TASK DETAILS: Please retype the records below exactly, from the first line down to and including the line with "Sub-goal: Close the".

(Data entries)
+--

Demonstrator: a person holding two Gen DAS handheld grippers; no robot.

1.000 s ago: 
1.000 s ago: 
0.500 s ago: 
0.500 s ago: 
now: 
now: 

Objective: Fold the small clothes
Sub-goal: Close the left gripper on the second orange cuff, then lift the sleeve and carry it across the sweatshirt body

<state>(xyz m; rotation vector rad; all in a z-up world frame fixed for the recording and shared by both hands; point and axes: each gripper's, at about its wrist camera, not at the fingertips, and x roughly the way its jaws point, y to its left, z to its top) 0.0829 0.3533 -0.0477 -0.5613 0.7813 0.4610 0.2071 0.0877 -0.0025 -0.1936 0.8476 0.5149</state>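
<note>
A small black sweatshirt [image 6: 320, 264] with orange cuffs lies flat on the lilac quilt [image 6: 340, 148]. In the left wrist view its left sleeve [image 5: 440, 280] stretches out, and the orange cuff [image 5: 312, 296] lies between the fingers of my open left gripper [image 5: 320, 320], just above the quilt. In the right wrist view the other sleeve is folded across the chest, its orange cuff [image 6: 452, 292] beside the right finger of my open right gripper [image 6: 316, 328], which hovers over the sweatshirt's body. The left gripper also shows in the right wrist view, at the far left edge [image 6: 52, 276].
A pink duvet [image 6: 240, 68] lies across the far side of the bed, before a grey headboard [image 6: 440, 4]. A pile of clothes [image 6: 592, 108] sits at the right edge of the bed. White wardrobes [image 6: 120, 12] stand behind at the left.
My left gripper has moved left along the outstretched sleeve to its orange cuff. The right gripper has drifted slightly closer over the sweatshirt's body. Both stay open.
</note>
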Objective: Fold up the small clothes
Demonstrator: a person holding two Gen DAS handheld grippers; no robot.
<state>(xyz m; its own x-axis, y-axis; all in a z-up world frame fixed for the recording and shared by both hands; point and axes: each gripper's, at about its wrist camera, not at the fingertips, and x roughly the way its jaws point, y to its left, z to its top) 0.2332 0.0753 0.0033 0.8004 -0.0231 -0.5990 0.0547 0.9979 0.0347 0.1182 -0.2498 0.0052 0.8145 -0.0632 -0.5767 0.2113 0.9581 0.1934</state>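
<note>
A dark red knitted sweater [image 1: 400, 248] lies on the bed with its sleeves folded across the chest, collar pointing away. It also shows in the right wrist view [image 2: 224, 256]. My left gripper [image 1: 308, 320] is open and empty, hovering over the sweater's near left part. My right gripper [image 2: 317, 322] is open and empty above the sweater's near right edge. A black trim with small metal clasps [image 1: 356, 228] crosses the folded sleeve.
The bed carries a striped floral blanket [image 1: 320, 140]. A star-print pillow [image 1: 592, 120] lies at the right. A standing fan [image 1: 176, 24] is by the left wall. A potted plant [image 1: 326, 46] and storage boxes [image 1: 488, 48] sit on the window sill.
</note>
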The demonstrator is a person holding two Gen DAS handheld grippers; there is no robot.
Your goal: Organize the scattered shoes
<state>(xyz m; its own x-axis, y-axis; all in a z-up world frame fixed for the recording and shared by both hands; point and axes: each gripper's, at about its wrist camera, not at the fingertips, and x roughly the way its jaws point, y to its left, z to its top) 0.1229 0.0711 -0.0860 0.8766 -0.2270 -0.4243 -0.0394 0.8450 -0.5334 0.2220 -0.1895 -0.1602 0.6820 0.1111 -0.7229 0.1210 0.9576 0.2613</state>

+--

EXERCISE ANSWER:
Demonstrator: a person holding two Gen DAS handheld grippers; no robot.

1.000 s ago: 
1.000 s ago: 
0.500 s ago: 
0.500 s ago: 
now: 
now: 

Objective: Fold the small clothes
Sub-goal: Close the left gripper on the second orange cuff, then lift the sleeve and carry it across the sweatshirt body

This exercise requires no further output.